Many have concluded that this kind of thing cannot be discussed here in a
civilized manner, and have taken to flagging such stories.

------
andyidsinga
As a white man, i'm saddened and shocked (but I shouldn't be shocked) to read
that these things are happening.

The article is a difficult reminder to be self-aware of privilege and
resulting behaviors.

I'm embarrassed to admit that sometimes its hard to know what to do to make
things right after poor ( hopefully not awful ) behavior. A recognition,
apology and attempt to understand the impact is a starting point.

I've been lucky to have a wife and mother who have never been afraid to call
out anything that approaches racist/sexist/homophobic behavior.
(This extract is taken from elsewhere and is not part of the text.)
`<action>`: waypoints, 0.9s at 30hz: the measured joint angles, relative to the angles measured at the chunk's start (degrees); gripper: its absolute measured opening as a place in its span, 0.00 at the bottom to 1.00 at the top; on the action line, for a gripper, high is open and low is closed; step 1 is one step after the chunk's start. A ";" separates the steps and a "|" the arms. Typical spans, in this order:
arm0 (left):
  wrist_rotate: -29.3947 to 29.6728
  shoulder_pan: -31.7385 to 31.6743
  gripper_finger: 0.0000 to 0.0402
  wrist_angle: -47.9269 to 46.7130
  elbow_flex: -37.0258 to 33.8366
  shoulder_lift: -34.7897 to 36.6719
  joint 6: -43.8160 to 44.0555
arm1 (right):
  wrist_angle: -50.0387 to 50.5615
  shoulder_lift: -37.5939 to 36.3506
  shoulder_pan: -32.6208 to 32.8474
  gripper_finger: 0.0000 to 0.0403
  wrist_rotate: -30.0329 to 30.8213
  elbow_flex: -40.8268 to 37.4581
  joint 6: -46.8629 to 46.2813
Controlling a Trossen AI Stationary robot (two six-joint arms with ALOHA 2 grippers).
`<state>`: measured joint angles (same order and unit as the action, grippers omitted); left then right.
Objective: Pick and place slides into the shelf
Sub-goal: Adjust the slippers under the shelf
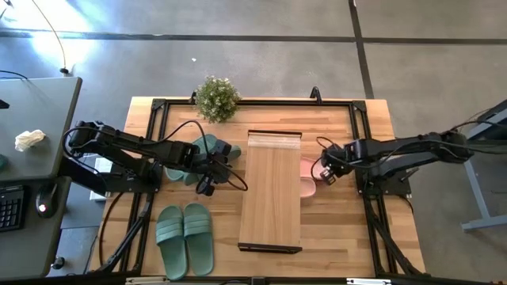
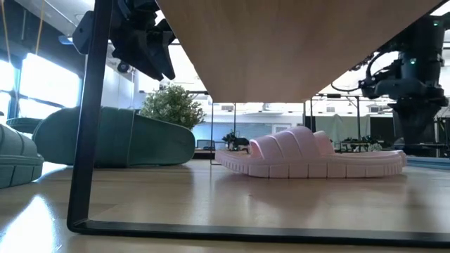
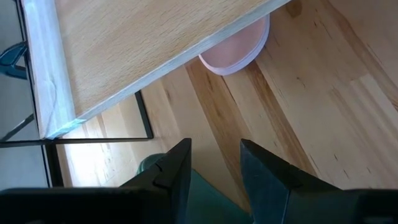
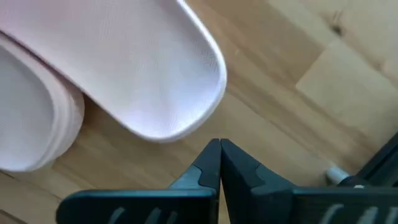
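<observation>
The light-wood shelf [image 1: 271,190] stands mid-table; its top plank [image 2: 295,42] fills the low view. One green pair [image 1: 202,154] lies left of the shelf, its soles on the table, and shows in the low view [image 2: 119,137]. A second green pair [image 1: 184,237] lies near the front. The pink pair [image 1: 307,178] lies at the shelf's right side, partly under the plank [image 2: 309,154]. My left gripper [image 1: 207,184] is open above the near green slide [image 3: 208,202], touching nothing. My right gripper [image 1: 325,170] is shut and empty, just right of the pink slides [image 4: 143,68].
A small potted plant [image 1: 216,98] stands at the table's far edge, behind the green pair. The shelf's black frame leg [image 2: 88,140] stands close in the low view. A grey side desk [image 1: 36,127] with a keyboard is left of the table.
</observation>
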<state>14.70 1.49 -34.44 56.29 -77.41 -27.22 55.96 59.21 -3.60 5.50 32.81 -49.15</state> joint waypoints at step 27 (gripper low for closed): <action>-0.04 -0.02 0.30 1.23 0.00 0.00 -4.01 | -10.69 -11.30 -8.60 0.00 -9.79 -9.86 0.33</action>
<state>14.66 1.48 -33.21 56.29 -77.41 -31.22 45.27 47.90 -12.20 -4.28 22.95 -48.82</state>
Similarly, that's why article is important - its needs to be called out when
it happens -- and folks like me need to respond and do better in the future.

------
acjohnson55
When I first read this story in Princeton Alumni Weekly [1], it reminded me so
much of my own upbringing. My parents grew up in inner city Detroit and Gary,
but fortunately came of age in the 70s, at a time when higher ed was becoming
much more inclusive. This gave them the means to get out, just as those cities
were beginning to crumble. They raised my siblings and me in a nice upper
middle class suburb of Chicago. Like the author and his wife, my parents
raised us from a very young age to know a behaviors to exhibit around
authorities and non-black people, so that we would appear as non-threatening
as possible.

Reading the story brought back a memory I'd almost forgotten. My father, a
lifelong golf fan, sent my brother and me to golf camp in Wisconsin. I was
probably about 14 and this was right around the time Tiger Woods first went
pro. So golf suddenly seemed like a viable sport to young black kids like us
-- it had been less than a decade since Augusta National had admitted it very
first black member. At camp, I remember hearing the word "nigger" yelled at us
from a truck speeding by a road adjacent to the course. My brother and I had
never experienced such racism up until that point and were basically frozen.
One of our teammates thought quickly and yelled "rednecks" back at the truck,
and to our teenage minds, the score had been more or less evened. No one ever
talked about what happened, and we sure as hell didn't tell my father, who
likely would have been as upset as the author of this piece.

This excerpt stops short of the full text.